Since then, Frazier has fought a total of 14 rounds in two fights, Ali 49 rounds in four fights. "He ain't in no shape for a man like me," says Ali. Yet, Frazier looks very sharp in his daily workouts in the Folk Arts Theater, a beautiful structure that juts into Manila Bay. Every day about 2,000 people pay the equivalent of $1.25 to watch him snort and hammer his way through an assortment of sparring partners. The crowd always seems stunned by his animalism, by the toughness of his 217 pounds. Then Frazier goes to the ring apron and fields questions from the Filipinos before singing into the mike: You tried to shake it off/Ooh, but you just couldn't do it/'cause there was a soul power in my punch/and like a good left hook I threw it/one minute you were standing so tall/the next second you began to fall.
Ali hears that Frazier sings at his workouts and he says, "Are you kiddin'? That man can't sing. He's the only nigger in the world ain't got rhythm." That kind of talk has finally and irrevocably eroded Frazier, but nothing has disturbed him more over the years than Ali's recent taunts. Over and over Ali shouts, " Joe Frazier is a gorilla, and he's gonna fall in Manila." The gorilla label, with all its inherent racism, stings. Frazier glances at a picture on his dresser. "Look at my beautiful kids," he says, plaintively. "Now, how can I be a gorilla? That's a dirty man. He's just like a kid when you play with him. He don't wanna stop, and then ya gots to whup him to make him behave. That's what this jerk Clay is like. Well, I guess he gonna talk. Ain't no way to stop him, but there will come that moment when he gonna be all alone, when he gonna hear that knock on the door, gonna hear it's time to go to the ring, and then he gonna remember what it's like to be in with me, how hard and long this night's gonna be."

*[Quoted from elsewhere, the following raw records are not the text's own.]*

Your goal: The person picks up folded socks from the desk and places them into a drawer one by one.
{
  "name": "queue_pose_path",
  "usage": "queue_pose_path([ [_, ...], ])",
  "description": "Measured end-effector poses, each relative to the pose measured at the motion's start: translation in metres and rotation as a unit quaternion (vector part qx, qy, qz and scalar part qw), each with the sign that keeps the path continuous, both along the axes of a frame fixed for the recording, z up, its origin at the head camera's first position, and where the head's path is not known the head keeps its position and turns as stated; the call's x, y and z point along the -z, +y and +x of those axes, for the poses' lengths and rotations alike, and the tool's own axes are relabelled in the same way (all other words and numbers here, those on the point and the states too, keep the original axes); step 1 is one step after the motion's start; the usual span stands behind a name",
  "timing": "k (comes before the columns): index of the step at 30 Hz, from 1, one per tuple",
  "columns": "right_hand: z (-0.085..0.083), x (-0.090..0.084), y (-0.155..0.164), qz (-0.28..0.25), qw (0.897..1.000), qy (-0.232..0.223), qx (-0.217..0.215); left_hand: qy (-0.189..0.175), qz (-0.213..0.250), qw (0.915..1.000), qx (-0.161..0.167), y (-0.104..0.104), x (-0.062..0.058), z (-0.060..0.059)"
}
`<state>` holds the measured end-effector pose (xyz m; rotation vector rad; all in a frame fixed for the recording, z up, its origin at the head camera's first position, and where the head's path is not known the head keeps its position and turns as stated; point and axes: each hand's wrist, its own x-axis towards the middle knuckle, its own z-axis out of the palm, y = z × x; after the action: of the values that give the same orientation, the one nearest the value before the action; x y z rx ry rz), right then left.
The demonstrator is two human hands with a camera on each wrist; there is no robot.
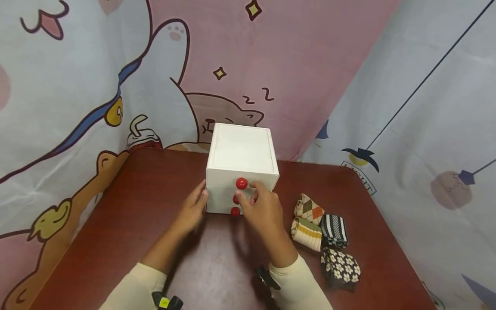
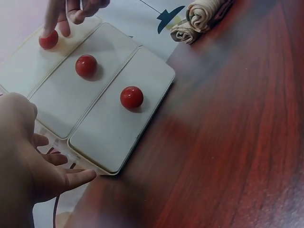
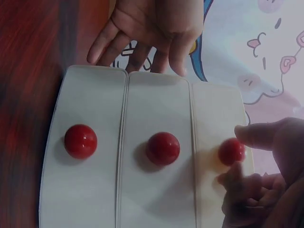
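A small white drawer chest (image 1: 240,150) stands on a red-brown table (image 1: 128,215), its three drawer fronts each carrying a red knob. My right hand (image 1: 248,191) is at the top knob (image 1: 241,183): the index fingertip touches it and the thumb curls just under it, partly covering the middle knob (image 1: 235,199). The bottom knob (image 1: 235,211) is free. In the right wrist view the right hand (image 3: 234,156) closes round the top knob (image 3: 231,151). My left hand (image 1: 199,196) lies with straight fingers against the chest's left side, and shows as an open palm (image 2: 57,166) in the left wrist view.
Several rolled socks lie on the table right of the chest: an argyle pair (image 1: 308,209), a cream striped pair (image 1: 307,232), a black-and-white striped pair (image 1: 334,230) and a black floral pair (image 1: 341,267). Cartoon-printed curtains (image 1: 77,86) close in the back and sides.
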<state>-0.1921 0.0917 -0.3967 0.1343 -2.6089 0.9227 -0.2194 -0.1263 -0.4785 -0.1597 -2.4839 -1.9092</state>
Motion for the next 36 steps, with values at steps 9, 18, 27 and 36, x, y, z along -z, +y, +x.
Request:
queue_pose_path([
  [9, -0.001, 0.004, -0.015, -0.031, 0.998, 0.040, 0.033, 0.022, 0.016, 0.9996, -0.005, 0.006, 0.007, -0.001],
  [18, -0.006, 0.011, -0.024, -0.036, 0.993, 0.092, 0.059, 0.022, 0.007, 0.9994, -0.025, 0.007, 0.007, 0.000],
  [27, -0.010, 0.010, -0.028, -0.045, 0.993, 0.096, 0.061, 0.000, 0.072, 0.9970, -0.026, -0.004, -0.032, -0.017],
  [36, -0.013, 0.011, -0.028, -0.044, 0.992, 0.098, 0.063, -0.071, 0.133, 0.9886, -0.001, -0.005, -0.086, -0.038],
])
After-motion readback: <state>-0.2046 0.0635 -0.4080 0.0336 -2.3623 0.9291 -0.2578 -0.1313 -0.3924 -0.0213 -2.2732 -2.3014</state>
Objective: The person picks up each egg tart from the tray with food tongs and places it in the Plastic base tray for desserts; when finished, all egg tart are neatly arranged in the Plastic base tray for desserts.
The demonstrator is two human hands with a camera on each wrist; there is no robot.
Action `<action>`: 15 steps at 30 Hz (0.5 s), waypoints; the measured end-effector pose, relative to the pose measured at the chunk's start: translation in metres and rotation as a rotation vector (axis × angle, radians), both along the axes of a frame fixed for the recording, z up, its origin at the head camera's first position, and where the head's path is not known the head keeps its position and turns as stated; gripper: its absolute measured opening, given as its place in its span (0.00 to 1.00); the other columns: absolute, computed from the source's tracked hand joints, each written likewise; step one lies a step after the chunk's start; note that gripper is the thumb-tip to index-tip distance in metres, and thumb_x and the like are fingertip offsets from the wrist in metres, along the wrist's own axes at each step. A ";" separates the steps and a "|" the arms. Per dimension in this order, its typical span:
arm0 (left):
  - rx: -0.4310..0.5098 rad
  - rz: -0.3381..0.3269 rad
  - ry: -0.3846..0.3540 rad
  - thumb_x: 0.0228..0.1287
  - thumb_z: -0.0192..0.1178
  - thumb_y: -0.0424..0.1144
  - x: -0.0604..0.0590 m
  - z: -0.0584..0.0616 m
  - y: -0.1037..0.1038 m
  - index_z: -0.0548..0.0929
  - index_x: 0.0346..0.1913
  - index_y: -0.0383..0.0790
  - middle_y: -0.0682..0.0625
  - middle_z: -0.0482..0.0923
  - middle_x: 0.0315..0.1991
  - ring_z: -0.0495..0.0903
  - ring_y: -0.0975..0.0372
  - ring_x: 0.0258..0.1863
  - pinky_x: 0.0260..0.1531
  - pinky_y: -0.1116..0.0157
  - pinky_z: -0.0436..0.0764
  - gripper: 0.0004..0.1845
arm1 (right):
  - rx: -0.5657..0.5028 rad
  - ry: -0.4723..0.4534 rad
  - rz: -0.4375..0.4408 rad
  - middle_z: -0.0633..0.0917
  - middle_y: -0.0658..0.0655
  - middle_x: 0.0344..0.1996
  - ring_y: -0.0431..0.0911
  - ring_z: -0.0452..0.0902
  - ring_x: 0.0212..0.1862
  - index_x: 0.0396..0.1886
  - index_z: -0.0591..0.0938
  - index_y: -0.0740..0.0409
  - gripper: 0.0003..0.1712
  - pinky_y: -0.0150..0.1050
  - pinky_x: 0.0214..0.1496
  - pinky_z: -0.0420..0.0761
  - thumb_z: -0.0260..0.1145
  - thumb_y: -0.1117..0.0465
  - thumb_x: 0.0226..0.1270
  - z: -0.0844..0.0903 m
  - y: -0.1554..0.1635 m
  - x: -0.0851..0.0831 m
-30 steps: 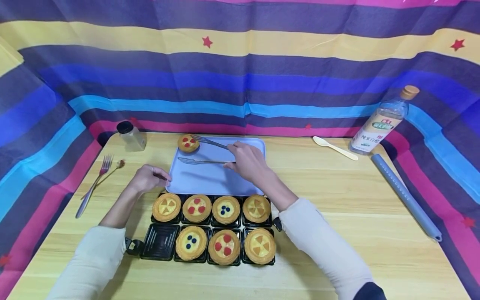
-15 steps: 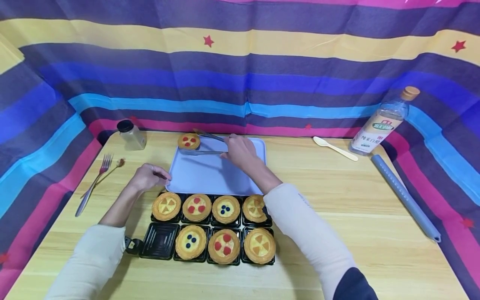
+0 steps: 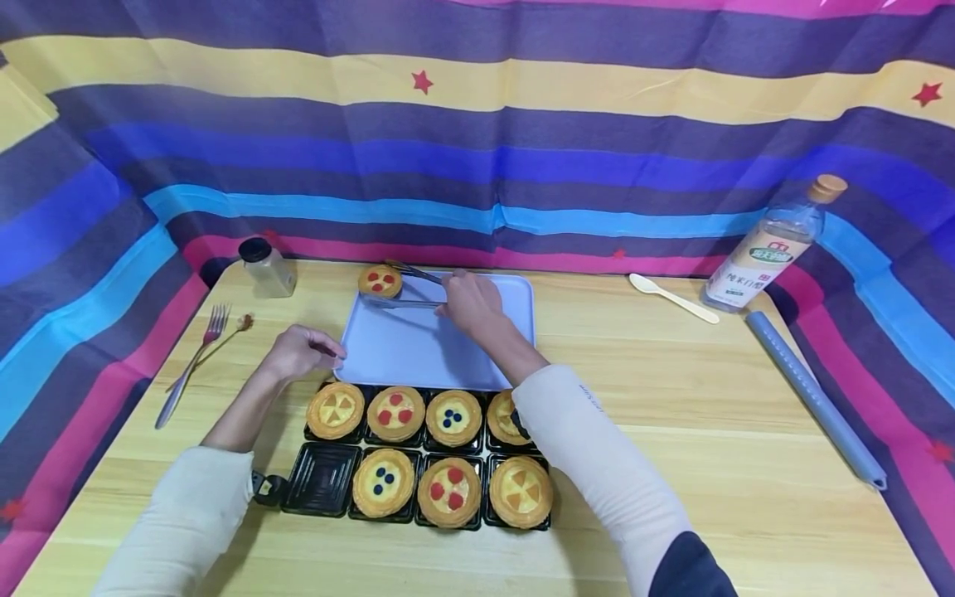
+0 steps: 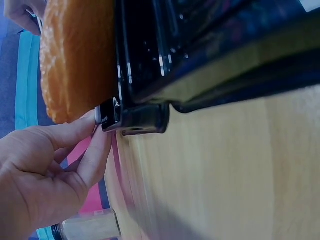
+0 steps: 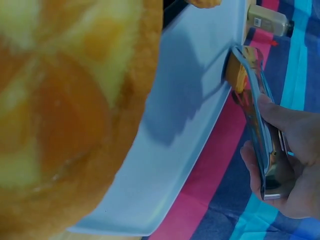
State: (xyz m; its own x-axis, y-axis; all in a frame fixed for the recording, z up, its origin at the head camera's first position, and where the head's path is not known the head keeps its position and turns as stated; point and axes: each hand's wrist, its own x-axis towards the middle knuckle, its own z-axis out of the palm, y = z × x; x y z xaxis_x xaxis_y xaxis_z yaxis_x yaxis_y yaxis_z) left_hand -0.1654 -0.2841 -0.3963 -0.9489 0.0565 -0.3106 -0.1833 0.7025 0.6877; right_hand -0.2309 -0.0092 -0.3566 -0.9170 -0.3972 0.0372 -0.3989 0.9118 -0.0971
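My right hand point(image 3: 472, 302) holds metal tongs point(image 3: 413, 303) over the light blue tray point(image 3: 418, 352). The tongs' tips stand on either side of an egg tart point(image 3: 380, 282) with red pieces on top, at the tray's back left corner. In the right wrist view, the tongs point(image 5: 261, 120) reach from my fingers to that tart's side. My left hand point(image 3: 302, 352) pinches the tray's front left corner between thumb and fingers; the left wrist view shows this hand point(image 4: 55, 167) close behind a tart point(image 4: 77, 60) and black plastic boxes point(image 4: 200, 45).
Two rows of black boxes with tarts stand before the tray; the front left box point(image 3: 322, 479) holds none. A fork point(image 3: 196, 361) and thin pick lie left, near a jar point(image 3: 267, 269). Rightward are a pale spoon point(image 3: 674, 298), a bottle point(image 3: 768, 249) and a grey-blue stick point(image 3: 813, 398).
My right hand has moved back and slightly left, bringing the tongs' arms from beside the tart to around it. My left hand stays at the tray's corner.
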 end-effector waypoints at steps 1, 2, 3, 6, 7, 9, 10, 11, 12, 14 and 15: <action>0.001 -0.001 0.000 0.55 0.66 0.30 0.000 0.000 0.000 0.85 0.42 0.30 0.35 0.82 0.45 0.79 0.58 0.37 0.36 0.68 0.77 0.11 | -0.006 0.008 0.000 0.83 0.54 0.36 0.48 0.81 0.36 0.41 0.81 0.54 0.19 0.42 0.34 0.81 0.68 0.45 0.59 0.000 0.000 0.000; 0.003 -0.002 0.001 0.55 0.66 0.30 0.000 0.000 0.001 0.84 0.42 0.30 0.35 0.82 0.45 0.79 0.58 0.37 0.36 0.68 0.78 0.11 | -0.010 0.013 -0.001 0.82 0.54 0.36 0.47 0.81 0.35 0.40 0.81 0.54 0.19 0.41 0.33 0.80 0.68 0.45 0.59 0.000 0.000 0.001; 0.004 -0.002 0.001 0.55 0.66 0.30 0.000 0.001 0.001 0.84 0.42 0.30 0.35 0.83 0.45 0.79 0.58 0.37 0.36 0.68 0.78 0.11 | -0.017 0.013 -0.001 0.82 0.54 0.35 0.47 0.80 0.34 0.39 0.81 0.54 0.18 0.41 0.33 0.80 0.68 0.45 0.59 0.000 0.000 0.001; -0.001 -0.004 0.005 0.55 0.66 0.31 0.000 0.001 0.002 0.85 0.42 0.30 0.35 0.83 0.44 0.79 0.58 0.37 0.36 0.68 0.78 0.12 | -0.026 0.020 -0.002 0.82 0.54 0.33 0.46 0.79 0.32 0.38 0.81 0.54 0.18 0.39 0.31 0.79 0.69 0.45 0.59 -0.001 0.000 0.001; -0.001 -0.003 0.004 0.55 0.66 0.31 0.001 0.001 0.002 0.85 0.42 0.30 0.35 0.83 0.44 0.79 0.58 0.37 0.36 0.68 0.78 0.12 | -0.030 0.021 -0.003 0.81 0.54 0.32 0.46 0.78 0.32 0.38 0.81 0.54 0.18 0.39 0.31 0.79 0.69 0.46 0.59 -0.001 0.001 0.001; -0.002 -0.001 0.006 0.55 0.66 0.31 0.000 0.001 0.002 0.85 0.43 0.30 0.36 0.83 0.44 0.79 0.58 0.37 0.36 0.69 0.78 0.12 | -0.037 0.025 -0.004 0.82 0.54 0.32 0.46 0.78 0.32 0.37 0.81 0.54 0.17 0.39 0.31 0.78 0.69 0.46 0.59 -0.001 0.001 0.001; -0.004 -0.001 0.007 0.55 0.66 0.31 0.000 0.001 0.003 0.85 0.42 0.30 0.36 0.83 0.44 0.79 0.58 0.37 0.36 0.69 0.78 0.12 | -0.037 0.031 -0.003 0.82 0.54 0.32 0.46 0.79 0.32 0.37 0.81 0.54 0.17 0.39 0.31 0.79 0.69 0.46 0.58 -0.001 0.001 0.001; -0.004 -0.001 0.007 0.55 0.66 0.31 0.000 0.001 0.002 0.85 0.42 0.30 0.36 0.83 0.44 0.79 0.58 0.37 0.36 0.69 0.78 0.12 | -0.040 0.033 0.000 0.82 0.54 0.32 0.46 0.79 0.32 0.37 0.81 0.54 0.17 0.39 0.31 0.79 0.69 0.46 0.58 -0.001 0.002 0.001; -0.002 0.000 0.006 0.55 0.66 0.31 0.000 0.001 0.002 0.85 0.42 0.30 0.36 0.83 0.44 0.79 0.59 0.36 0.35 0.68 0.78 0.12 | -0.042 0.036 0.003 0.82 0.54 0.32 0.46 0.79 0.32 0.37 0.81 0.54 0.17 0.40 0.32 0.79 0.69 0.46 0.58 -0.001 0.002 0.001; -0.003 0.000 0.005 0.55 0.66 0.31 0.000 0.001 0.002 0.85 0.42 0.30 0.36 0.83 0.44 0.79 0.60 0.35 0.35 0.68 0.78 0.11 | -0.045 0.038 0.008 0.82 0.53 0.33 0.46 0.79 0.32 0.38 0.82 0.54 0.17 0.40 0.31 0.79 0.69 0.46 0.58 -0.001 0.003 0.002; -0.003 -0.001 0.005 0.55 0.66 0.31 0.000 0.001 0.002 0.85 0.42 0.30 0.36 0.83 0.43 0.79 0.60 0.34 0.35 0.67 0.78 0.11 | -0.045 0.038 0.011 0.82 0.53 0.33 0.46 0.79 0.32 0.39 0.82 0.54 0.18 0.39 0.31 0.79 0.69 0.46 0.58 0.000 0.003 0.002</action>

The condemned man, Ali, is not hurrying through any last meal. Indeed, he seems to be preoccupied by his appeal to the masses. "My personality has attracted the world," he says. "My personality has gone so far 'til America can't afford me anymore. The American promoters can't have me no more 'cause they can't bid against so many countries. My personality and the power that Allah has given me has gone so far out that America is cryin' and the Garden is dyin'. When I was a little boy, I used to say, 'Daddy, one day I'm gonna make $4,000 on the
Gillette Cavalcade of Sports.' Can ya imagine—$4,000! That's what I pay my cooks for a bonus. No nation can contain me anymore."